Task goal —
Whenever a line in the material below contains "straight", copy that line.

--*--

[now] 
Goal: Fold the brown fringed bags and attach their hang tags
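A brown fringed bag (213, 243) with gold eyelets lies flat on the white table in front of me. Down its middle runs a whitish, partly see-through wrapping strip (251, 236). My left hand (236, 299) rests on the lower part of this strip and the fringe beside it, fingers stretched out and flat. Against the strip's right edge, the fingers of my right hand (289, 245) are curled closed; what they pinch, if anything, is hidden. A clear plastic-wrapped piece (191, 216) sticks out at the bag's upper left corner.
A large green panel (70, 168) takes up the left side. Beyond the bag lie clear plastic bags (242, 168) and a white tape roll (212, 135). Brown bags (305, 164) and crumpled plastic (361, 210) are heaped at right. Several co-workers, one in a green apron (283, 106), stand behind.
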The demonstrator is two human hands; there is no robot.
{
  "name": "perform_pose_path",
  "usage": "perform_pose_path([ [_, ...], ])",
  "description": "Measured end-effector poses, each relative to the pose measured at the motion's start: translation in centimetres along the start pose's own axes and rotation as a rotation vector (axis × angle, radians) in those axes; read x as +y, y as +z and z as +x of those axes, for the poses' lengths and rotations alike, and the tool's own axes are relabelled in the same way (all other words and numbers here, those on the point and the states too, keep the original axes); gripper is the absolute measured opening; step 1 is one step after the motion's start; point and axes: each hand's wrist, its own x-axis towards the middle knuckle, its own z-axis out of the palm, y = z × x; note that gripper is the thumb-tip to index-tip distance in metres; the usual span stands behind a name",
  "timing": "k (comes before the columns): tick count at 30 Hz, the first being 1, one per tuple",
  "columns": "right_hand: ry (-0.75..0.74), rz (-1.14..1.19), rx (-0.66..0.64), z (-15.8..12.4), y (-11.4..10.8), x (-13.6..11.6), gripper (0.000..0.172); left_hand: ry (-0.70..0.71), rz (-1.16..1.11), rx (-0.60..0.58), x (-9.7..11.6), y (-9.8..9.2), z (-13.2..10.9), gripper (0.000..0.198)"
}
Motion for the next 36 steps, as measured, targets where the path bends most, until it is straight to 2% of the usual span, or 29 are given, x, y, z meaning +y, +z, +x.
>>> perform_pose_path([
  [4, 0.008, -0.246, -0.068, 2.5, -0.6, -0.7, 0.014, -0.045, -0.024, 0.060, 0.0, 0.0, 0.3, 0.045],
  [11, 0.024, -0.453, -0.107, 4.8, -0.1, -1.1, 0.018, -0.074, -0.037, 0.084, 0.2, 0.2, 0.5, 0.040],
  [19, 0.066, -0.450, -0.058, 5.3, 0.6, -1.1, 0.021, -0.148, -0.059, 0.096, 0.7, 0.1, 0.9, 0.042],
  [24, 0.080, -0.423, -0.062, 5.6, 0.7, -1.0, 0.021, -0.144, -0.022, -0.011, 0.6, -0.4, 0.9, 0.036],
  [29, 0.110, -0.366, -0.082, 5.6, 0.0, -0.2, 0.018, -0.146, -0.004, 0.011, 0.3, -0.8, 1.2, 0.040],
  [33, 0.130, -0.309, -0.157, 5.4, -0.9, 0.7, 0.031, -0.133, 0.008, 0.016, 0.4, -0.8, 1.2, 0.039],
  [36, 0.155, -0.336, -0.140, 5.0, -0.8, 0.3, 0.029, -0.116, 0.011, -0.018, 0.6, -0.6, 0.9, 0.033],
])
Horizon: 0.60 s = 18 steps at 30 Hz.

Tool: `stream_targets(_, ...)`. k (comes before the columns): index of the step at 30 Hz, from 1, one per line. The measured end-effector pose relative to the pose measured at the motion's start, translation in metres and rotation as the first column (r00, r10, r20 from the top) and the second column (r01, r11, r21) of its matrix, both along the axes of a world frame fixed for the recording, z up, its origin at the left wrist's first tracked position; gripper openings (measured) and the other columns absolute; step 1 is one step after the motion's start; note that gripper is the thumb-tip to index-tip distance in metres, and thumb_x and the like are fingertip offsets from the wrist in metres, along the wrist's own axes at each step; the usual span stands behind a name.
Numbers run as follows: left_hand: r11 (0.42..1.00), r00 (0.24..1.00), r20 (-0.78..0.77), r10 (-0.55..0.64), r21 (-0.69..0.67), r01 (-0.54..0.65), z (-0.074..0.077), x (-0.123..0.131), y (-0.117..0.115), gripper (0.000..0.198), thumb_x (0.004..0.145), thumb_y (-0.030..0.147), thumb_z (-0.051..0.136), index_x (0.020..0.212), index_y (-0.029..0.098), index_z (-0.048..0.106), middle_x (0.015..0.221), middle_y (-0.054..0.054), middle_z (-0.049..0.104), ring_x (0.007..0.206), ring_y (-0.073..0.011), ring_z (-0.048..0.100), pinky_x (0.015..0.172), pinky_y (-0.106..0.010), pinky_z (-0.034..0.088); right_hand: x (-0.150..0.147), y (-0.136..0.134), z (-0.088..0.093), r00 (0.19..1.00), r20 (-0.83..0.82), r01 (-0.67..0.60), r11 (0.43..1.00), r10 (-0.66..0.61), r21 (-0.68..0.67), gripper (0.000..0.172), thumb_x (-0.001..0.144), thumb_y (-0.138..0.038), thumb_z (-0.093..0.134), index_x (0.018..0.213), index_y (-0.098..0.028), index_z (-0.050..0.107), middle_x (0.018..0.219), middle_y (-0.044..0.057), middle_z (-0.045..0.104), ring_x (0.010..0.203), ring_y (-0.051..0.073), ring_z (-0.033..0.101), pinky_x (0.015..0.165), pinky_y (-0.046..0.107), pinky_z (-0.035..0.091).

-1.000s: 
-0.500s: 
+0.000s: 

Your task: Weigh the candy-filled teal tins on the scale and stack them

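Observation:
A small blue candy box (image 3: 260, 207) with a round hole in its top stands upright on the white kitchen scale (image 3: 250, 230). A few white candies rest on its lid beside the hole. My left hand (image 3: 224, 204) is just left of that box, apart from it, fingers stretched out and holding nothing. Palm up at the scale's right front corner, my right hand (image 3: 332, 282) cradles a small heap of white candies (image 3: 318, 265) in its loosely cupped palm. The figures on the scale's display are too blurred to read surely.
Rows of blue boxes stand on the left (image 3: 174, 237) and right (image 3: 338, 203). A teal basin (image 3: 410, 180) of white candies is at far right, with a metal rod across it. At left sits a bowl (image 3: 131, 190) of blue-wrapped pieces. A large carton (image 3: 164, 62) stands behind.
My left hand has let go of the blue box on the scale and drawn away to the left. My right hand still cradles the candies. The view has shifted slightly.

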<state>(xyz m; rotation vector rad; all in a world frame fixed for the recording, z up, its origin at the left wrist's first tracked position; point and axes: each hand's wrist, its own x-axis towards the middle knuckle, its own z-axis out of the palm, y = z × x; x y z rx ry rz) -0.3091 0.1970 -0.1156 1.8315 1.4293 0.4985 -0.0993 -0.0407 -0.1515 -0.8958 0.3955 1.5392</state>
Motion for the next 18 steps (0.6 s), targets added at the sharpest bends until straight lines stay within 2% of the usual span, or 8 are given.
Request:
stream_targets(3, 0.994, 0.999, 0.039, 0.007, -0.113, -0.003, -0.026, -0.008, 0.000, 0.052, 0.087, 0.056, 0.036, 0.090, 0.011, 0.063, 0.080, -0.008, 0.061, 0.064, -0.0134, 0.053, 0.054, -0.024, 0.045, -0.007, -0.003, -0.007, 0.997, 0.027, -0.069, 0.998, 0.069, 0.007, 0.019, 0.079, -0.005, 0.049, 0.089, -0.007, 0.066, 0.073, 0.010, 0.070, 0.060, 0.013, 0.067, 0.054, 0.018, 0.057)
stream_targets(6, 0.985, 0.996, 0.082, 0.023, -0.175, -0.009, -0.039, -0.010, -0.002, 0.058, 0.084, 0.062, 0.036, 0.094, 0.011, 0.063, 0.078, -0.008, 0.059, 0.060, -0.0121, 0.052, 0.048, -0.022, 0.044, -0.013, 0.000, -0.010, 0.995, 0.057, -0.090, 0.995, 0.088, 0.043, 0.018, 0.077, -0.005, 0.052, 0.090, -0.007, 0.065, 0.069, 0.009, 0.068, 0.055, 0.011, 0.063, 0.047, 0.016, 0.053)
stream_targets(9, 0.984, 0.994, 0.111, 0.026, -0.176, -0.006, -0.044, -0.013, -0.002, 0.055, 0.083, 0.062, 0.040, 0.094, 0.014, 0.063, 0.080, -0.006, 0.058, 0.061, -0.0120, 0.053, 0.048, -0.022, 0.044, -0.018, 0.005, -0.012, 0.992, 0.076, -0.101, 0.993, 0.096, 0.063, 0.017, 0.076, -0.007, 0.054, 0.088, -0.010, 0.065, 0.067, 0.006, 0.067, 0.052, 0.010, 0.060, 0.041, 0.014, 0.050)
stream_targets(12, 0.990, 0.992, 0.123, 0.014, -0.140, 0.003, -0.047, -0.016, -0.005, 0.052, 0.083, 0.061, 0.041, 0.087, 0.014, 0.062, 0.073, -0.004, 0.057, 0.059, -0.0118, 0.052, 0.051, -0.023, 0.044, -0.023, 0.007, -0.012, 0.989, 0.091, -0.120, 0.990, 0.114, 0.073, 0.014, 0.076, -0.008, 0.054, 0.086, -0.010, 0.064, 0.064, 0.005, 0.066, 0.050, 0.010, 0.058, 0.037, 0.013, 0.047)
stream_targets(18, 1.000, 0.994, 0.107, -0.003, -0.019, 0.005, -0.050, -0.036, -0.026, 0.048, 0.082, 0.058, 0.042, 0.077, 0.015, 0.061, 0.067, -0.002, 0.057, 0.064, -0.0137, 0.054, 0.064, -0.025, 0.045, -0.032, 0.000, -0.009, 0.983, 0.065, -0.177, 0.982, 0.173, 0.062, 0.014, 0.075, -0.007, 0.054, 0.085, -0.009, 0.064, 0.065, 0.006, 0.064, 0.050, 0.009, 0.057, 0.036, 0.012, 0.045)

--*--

Finished exercise —
Motion for the next 36 steps, as measured, targets where the path bends most, until it is straight to 2% of the usual span, or 29 are given, x, y, z meaning +y, +z, +x.
Motion for the next 18 steps (0.6 s), targets added at the sharpest bends until straight lines stay within 2% of the usual span, or 8 are given.

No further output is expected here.